Ce n’est pas le cas pour Argu. Pour le choix des acteurs, le réalisateur explique qu’il a opté pour des gens de son propre entourage, des hommes et des femmes qui n’ont pas d’expériences remarquables dans la comédie mais chez qui il a décelé du potentiel. C’est le cas pour l’interprète du rôle de Koukou (campé par Kouceila Mustapha), présent à la projection, mais aussi de Djura Bouamara à qui on a confié le rôle de la sœur «Jura» et dans le père (dans la vie) est également distribué (deuxième notable du village). L’expérience de celle-ci se limite au théâtre amateur dans un cadre associatif et de petits courts métrages dont l’un sur le machisme Chlaq (sur Youtube). «Le réalisateur a trouvé dans mon regard, j’ignore d’ailleurs pourquoi, une certaine mélancolie et c’est ainsi qu’en écrivant son scénario, il s’est tout de suite dit que le rôle était pour moi», explique-t-elle. Le constat est valable pour l’ensemble des acteurs distribués.

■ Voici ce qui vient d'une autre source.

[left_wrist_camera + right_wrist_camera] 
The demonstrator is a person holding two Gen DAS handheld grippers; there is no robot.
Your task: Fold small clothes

«Evidemment, par la suite il fallait répéter et bien travailler son rôle», ajoute-t-elle précisant que cette expérience l’a motivée à poursuivre dans cette voie en espérant saisir les opportunités qui pourraient se présenter à l’avenir. Parlant de son travail, Omar Belkacemi déclare assumer ses choix esthétiques et ne compte pas s’arrêter en si bon chemin car un autre film est en chantier. «Mon film a suscité un débat contradictoire, c’est le propre de l’art mais pas seulement car lorsqu’on exprime une opinion, il y a forcément des avis différents, voire même des hostilités», indique-t-il en aparté mais, ajoute-t-il, rassuré, «dans l’ensemble, l’accueil est favorable, ça été un réel plaisir et Je suis très content.»
Le film qui est passé dans plusieurs festivals à l’étranger venait d’être également projeté à Constantine et à Alger et il sera encore distribué ailleurs en Algérie dans les cinéclubs, les villages, les quartiers, etc. «Le film a reçu un très bon accueil mais les oppositions sont aussi dans mon propre village et je dirai même dans ma propre famille mais c’est un choix, c’est subjectif, c’est mon regard sur la société, sur mon environnement, un mélange de ce que je vois, de ce que je vis, de ce que j’ai vécu, etc.»
Omar Belkacemi a été révélé suite à la réalisation de son court métrage Lmuja (La vague), Tanit de bronze aux journées cinématographiques de Carthage en 2015, ce qui lui a permis de bénéficier de l’aide du ministère de la Culture (fonds de soutien au cinéma algérien) sur proposition, indique-t-il, de Ahmed Bedjaoui à l’époque où Azzedine Mihoubi était ministre de la Culture. Un hommage particulier est rendu au cinéaste Cherif Aggoune (1951-2019), crédité en tant que producteur dans le générique.